Maggie Ferguson-Wagstaffe: Born for the Stage

by Kelli Samson for OLY ARTS

With her jazzy voice, inflamed red hair and that mischievous twinkle in her eye, Harlequin Productions’s resident secret weapon has for years been none other than actor Maggie Ferguson-Wagstaffe. She’s currently gracing Harlequin’s State Theater stage as both Miss Erikson and Lady Saltburn in Present Laughter. She describes this production as a “beautifully written laugh riot.”

A life in theater was less a choice for Ferguson-Wagstaffe than a birthright. Her parents met at the University of Michigan, where each earned a master’s degree in fine arts, her father in scenic design and her mother in acting. The couple worked at the Indiana Repertory Theatre for over 30 years, her mother as both an actress and the associate artistic director, her father as both a scenic designer and the marketing director. “Their desks were 10 feet away from each other,” says Ferguson-Wagstaffe, smiling. “My babysitter was the theater. We joke that I grew up in my mother’s dressing room.”
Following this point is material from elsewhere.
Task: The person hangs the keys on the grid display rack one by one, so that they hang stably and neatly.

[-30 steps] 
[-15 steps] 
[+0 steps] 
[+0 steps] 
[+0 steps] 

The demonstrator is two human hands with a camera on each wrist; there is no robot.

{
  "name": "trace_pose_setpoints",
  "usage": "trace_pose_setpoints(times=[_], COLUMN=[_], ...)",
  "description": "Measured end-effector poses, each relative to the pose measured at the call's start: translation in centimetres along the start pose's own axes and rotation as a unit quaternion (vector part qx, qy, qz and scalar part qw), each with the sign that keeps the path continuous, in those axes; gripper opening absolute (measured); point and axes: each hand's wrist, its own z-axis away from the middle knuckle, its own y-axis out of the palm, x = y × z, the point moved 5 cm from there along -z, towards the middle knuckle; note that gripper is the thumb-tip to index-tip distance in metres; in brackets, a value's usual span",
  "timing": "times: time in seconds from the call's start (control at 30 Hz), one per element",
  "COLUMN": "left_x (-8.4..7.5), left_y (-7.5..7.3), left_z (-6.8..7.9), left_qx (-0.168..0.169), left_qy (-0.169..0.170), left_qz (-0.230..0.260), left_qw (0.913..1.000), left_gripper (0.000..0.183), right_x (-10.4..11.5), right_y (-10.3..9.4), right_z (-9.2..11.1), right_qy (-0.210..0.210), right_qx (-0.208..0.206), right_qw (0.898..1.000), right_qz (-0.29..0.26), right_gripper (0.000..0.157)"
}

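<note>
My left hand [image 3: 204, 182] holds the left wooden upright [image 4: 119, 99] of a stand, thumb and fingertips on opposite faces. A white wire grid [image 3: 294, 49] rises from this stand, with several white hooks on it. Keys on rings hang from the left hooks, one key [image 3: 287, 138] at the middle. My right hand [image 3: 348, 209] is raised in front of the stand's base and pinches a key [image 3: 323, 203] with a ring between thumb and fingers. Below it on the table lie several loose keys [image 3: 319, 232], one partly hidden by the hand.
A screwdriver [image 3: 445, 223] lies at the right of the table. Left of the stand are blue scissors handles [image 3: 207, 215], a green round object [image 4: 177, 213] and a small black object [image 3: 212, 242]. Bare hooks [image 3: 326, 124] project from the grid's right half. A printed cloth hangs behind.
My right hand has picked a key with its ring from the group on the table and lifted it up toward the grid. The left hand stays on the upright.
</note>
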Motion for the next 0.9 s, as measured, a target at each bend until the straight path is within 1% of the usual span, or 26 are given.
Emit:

As a child, Ferguson-Wagstaffe had roles in school plays and productions at the Indiana Rep. As a teenager, she was Indiana’s winner and a finalist in the National Shakespeare Competition, which allowed her to perform in New York City. She also explored music. “I played the clarinet for about 10 years and was very serious about it in high school,” she recalls. “There was a moment when I did choose theater. I grew up surrounded by it. It was always what I’d wanted to do,” she says.

After majoring in theater performance and earning a bachelor’s degree in fine arts from her parents’ alma mater, Ferguson-Wagstaffe moved to Seattle in order to establish a career far from the help of her parents’ connections. “They were so proud of me for doing that and succeeding on my own,” she muses. She quickly found herself auditioning at Harlequin and moved to Olympia. “I actually missed my first audition for Harlequin due to my car’s serpentine belt snapping. I thought I had lost my chance there,” she adds, grimacing.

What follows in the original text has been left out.